3. Write a recursive equation to model the sequence from question 2
-t(n + 1) = t(n) + 6, t(1) = 0
-t(n) = 6n + 54
-t(n + 1) = t(n) + 6
-t(n + 1) = t(n) + 6, t(1) = 60
4. A professional basketball player signs a contract with a beginning salary of $3,000,000 for the first year and an annual increase of 4% per year. That is, beginning in year 2, the athlete's salary will be 1.04 times what it was in the previous year. What type of sequence best models the scenario?
-Geometric Sequence
-Neither
-Arithmetic Sequence
-No answer text provided.
5. Which sequence best models the scenario from question 4.

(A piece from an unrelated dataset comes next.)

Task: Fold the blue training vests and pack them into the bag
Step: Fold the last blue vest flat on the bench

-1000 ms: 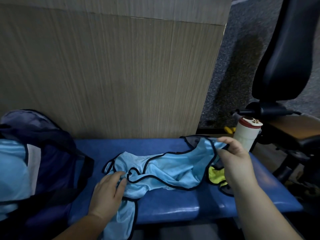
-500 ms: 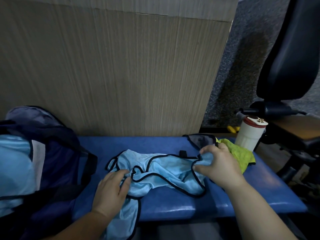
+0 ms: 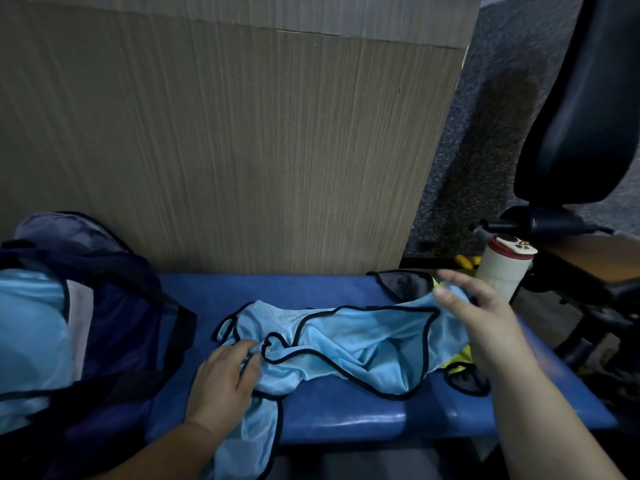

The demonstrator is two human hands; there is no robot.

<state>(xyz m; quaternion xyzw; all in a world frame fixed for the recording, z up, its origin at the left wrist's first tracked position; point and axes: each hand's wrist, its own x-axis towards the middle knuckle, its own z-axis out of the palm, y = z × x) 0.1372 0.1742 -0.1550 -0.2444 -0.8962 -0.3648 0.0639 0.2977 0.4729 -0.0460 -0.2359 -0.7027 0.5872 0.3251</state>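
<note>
1. Plainly, the left hand [image 3: 225, 379] lies palm down on the left part of the light blue vest [image 3: 346, 344], its fingers nearly straight, pressing the cloth against the desk [image 3: 346, 424] and gripping nothing
2. The right hand [image 3: 485, 327] is raised over the right part of the desk and pinches the vest's right end between thumb and forefinger; this hand is blurred, so how the other fingers lie cannot be told
3. The vest, edged in black trim, stretches crumpled between the two hands across the middle of the blue padded desk, and one flap of it hangs over the front edge below the left hand
4. A yellow-green cloth [image 3: 457, 358] peeks out from under the vest's right end, and a grey mesh piece [image 3: 401, 284] with black trim lies by the back edge of the desk, just left of the right hand's fingertips
5. A dark navy bag [image 3: 114, 323] sits open at the left end of the desk, near the left hand, and more light blue fabric [image 3: 31, 327] with black trim shows in its opening
6. A white bottle [image 3: 502, 271] with a red lid stands upright just beyond the right hand, by the desk's far right corner; whether it rests on the desk cannot be told
7. A wood-grain panel [image 3: 242, 150] rises behind the desk, and a black office chair [image 3: 588, 116] stands to the right on grey carpet [image 3: 485, 116]
</note>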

-3,000,000 , 120,000 , 4,800 , 192 , ...
-3,000,000 , 3,004,000 , 3,008,000, ...
-3,000,000 , 3,000,004 , 3,000,008, ...
-3,000,000 , 3,120,000 , 3,444,800, ...
6. Write a recursive equation to model the scenario and sequence from questions 4 and 5.
-t(n + 1) = 1.04•t(n)
-t(n) = 3,000,000(1.04)^n
-t(n + 1) = 1.04•t(n) , t(1) = 3,000,000
-t(n + 1) = t(n) + 1.04 , t(1) = 3,000,000
arithmetic sequences involve adding the same amount to each term
geometric sequences involve multiplying by the same amount
So now, what are your thoughts here?
1. Arithmetic
2. The second answer
what's a recursive equation?
a recursive equation tells how to produce the next term in the sequence, given the previous term. For #4, you
are supposed to keep multiplying by 1.04. So the sequence is hgenerated by the recursion
A_1 = 3,000,000
A_n+1 = A_n * 1.04
So the sequence is
3,000,000 , 3,120,000 , 3,444,800, ...
thanks
1. The scenario in question 1 involves increasing the running time by a fixed amount each week. This type of sequence is called an Arithmetic Sequence.

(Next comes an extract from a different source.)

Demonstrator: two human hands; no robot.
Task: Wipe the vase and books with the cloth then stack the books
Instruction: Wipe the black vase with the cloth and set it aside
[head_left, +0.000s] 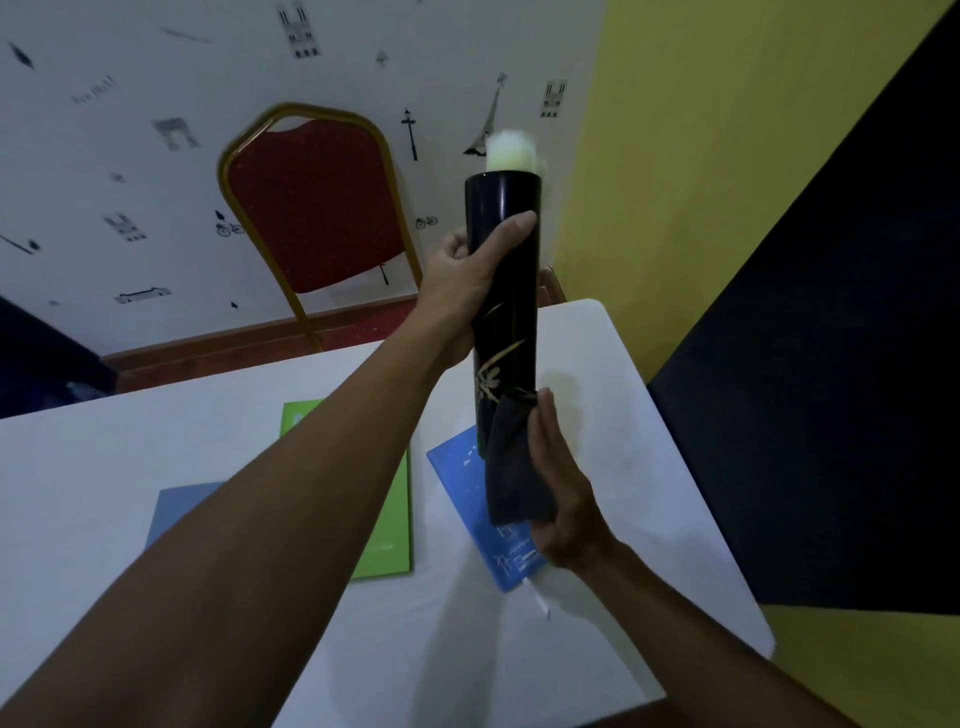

2. Looking at the options provided, the sequence that best models the scenario is 60, 66, 72, 78, ... Each term is obtained by adding 6 to the previous term.
3. To write a recursive equation for this sequence, we can use the formula t(n + 1) = t(n) + 6, where t(1) = 60. This equation states that each term in the sequence is obtained by adding 6 to the previous term.
4. The scenario in question 4 involves a salary that increases by a certain percentage each year. This type of sequence is called a Geometric Sequence.
5. Looking at the options provided, the sequence that best models the scenario is 3,000,000 , 3,004,000 , 3,008,000, ... Each term is obtained by multiplying the previous term by 1.04.
6. To write a recursive equation for this sequence, we can use the formula t(n + 1) = 1.04•t(n), where t(1) = 3,000,000. This equation states that each term in the sequence is obtained by multiplying the previous term by 1.04.